- **What needs to be done**:
Among the lines below, take the one holding "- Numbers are", the one holding "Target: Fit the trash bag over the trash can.", and all lines between them. Set them down exactly.

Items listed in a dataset
.....

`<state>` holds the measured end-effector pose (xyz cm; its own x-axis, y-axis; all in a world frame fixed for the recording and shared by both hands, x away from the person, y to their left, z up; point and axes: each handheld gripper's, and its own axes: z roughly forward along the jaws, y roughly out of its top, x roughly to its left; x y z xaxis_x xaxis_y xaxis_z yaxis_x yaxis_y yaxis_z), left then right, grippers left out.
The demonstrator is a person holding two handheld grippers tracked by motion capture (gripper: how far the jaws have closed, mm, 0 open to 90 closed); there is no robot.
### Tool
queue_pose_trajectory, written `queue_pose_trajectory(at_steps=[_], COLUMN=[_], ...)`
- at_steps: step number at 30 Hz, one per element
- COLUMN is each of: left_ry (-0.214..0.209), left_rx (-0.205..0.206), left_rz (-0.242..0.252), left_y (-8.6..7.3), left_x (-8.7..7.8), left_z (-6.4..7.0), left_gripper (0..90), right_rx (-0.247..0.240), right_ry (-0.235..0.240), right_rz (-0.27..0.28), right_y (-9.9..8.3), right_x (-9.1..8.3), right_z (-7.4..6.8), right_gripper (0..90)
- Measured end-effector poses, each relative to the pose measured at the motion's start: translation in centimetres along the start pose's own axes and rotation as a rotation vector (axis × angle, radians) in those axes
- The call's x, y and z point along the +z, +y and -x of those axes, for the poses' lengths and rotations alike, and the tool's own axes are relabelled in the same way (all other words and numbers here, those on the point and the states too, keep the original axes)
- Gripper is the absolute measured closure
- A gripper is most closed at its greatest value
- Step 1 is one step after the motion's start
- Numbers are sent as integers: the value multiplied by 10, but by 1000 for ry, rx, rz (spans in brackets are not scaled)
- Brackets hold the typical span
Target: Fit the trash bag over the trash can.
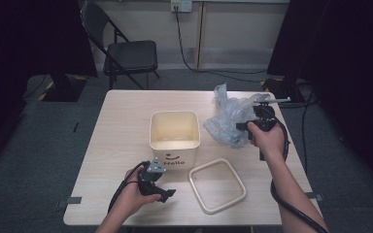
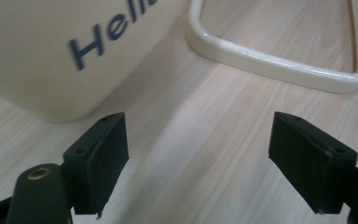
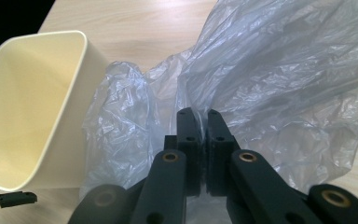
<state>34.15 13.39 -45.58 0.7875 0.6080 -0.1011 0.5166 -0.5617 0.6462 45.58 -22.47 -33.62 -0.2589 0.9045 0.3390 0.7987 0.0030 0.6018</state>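
Note:
A cream square bin (image 1: 174, 136) with "Hello" printed on its front stands mid-table; its wall (image 2: 37, 51) fills the upper left of the left gripper view and its open mouth (image 3: 25, 102) lies left in the right gripper view. A crumpled clear plastic bag (image 1: 228, 119) lies right of the bin. My right gripper (image 1: 245, 127) is shut on a fold of the bag (image 3: 270, 79), jaws pressed together. My left gripper (image 1: 167, 194) is open and empty near the front edge, jaws wide over bare wood (image 2: 198, 154). A cream square ring (image 1: 217, 185) lies flat beside it (image 2: 279, 65).
The light wooden table (image 1: 121, 126) has free room on its left half. A black folding chair (image 1: 124, 53) stands behind the table. Dark curtains hang at both sides, and cables run on the floor at the right.

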Motion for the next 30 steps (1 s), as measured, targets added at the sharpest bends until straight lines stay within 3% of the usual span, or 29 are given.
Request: queue_pose_trajectory(at_steps=[5,12,17,24,30], left_ry=[14,24,21,41,49], left_rx=[-16,-11,-30,-43,-51], left_rz=[16,11,25,59,73], left_y=[-1,-2,-3,-2,-2], left_x=[-7,-14,-17,-31,-38], left_z=[-5,-9,-12,-20,-23], left_gripper=[193,193,194,194,194], right_rx=[4,-24,-29,-73,-83], right_ry=[1,3,25,58,81], right_rz=[20,69,102,169,218], right_y=[8,28,33,41,46], right_x=[-4,-9,-8,-6,-9], right_z=[-9,-37,-53,-84,-99], right_gripper=[874,876,877,878,878])
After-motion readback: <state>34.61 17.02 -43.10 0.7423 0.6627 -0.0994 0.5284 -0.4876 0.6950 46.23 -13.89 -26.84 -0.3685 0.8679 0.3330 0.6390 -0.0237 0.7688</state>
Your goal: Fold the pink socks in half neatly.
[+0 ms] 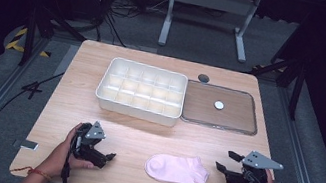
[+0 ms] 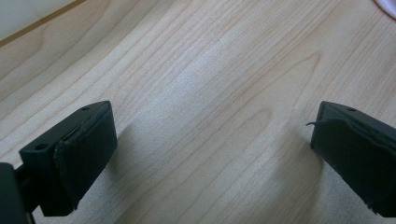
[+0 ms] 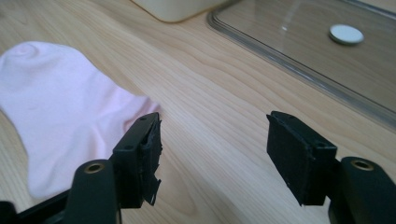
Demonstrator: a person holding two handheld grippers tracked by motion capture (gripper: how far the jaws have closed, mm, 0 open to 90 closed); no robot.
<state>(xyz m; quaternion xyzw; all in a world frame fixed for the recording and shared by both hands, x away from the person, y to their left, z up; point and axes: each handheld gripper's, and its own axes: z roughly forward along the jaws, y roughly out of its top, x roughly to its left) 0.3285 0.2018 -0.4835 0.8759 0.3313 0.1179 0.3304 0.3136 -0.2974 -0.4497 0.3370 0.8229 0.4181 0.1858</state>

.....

- **Solved exercise**:
- Numbers are sent as integers: the value multiplied by 10, but by 1000 for ry, rx, rz (spans in brackets are not scaled)
- Brackets hold the typical span
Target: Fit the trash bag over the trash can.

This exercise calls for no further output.